Comme pour plus de 20.000 de ses "frères" africains qui ont fait naufrage en Méditerranée, la traversée de la Grande Bleue aurait pu lui être fatale. "On était 80 à faire le voyage ce jour-là. Quand, après douze heures de mer, l’embarcation a commencé à montrer des signes de fatigue, certains des passagers ont parlé de jeter des gens par-dessus bord. Je me suis alors assis à cheval sur le flotteur et j’ai menacé de le crever avec un couteau. Ça a calmé tout le monde". Finalement, tous les passagers seront récupérés sains et saufs par un navire de sauvetage et débarqué à Trapani, en Sicile.

De petits boulots en petits boulots, "au black" précise-t-il, Zac passera une année aux confins sud de l’Europe, avant de mettre le cap sur la France. "Après un an, je n’avais toujours pas de papiers. Je me suis rendu compte que l’État italien ne me connaissait pas, que je n’avais aucun avenir dans ce pays. Alors j’ai pris le bus jusqu’à Milan, puis le train pour Marseille". Malgré les mises en garde, le passage de la frontière italo-française se fera sans difficulté.

 

Il étudie désormais le droit en deuxième année 

Fauché, ce fils d’imam trouvera tout naturellement refuge pour une ou deux nuits dans une mosquée de la cité phocéenne, avant de poursuivre son voyage jusqu’à Paris où il arrive début 2017. "Un musulman m’a payé le billet". Trois ans après son départ du Niger, Zac peut enfin faire sa demande d’asile auprès de l’office français de l’immigration et de l’intégration (Ofii). Sept mois plus tard, il est envoyé en Provence-Alpes-Côte d’Azur et atterrit finalement à Toulon en novembre 2017.

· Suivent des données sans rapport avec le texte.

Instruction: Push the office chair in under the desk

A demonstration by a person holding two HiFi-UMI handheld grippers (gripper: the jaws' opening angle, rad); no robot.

À 28 ans, Zac, étudiant en deuxième année de droit à la faculté de Toulon, peut envisager le futur avec sérénité. "Après avoir obtenu mon équivalence du bac, je me suis inscrit à la fac de droit. À terme, j’aimerais devenir avocat pour défendre les migrants comme moi. J’ai toujours eu horreur de l’injustice et je me suis rendu compte que ceux qui arrivent en France sans bien parler la langue sont mal armés pour obtenir leurs papiers", affirme-t-il avec conviction.

Bien sûr le Niger lui manque. Mais Zac ne regrette aucun de ses choix. "Ma vie, je la vois très clairement en France maintenant". Quant à son intégration dans son pays d’adoption, question qui revient souvent dans la bouche des politiques stigmatisant les migrants, Zac rétorque: "ça m’arrive encore de revêtir un boubou. Je ne vois pas où est le problème. L’intégration, c’est respecter les règles du pays dans lequel tu vis. Ça n’a rien à voir avec la façon de s’habiller". La sagesse encore et toujours.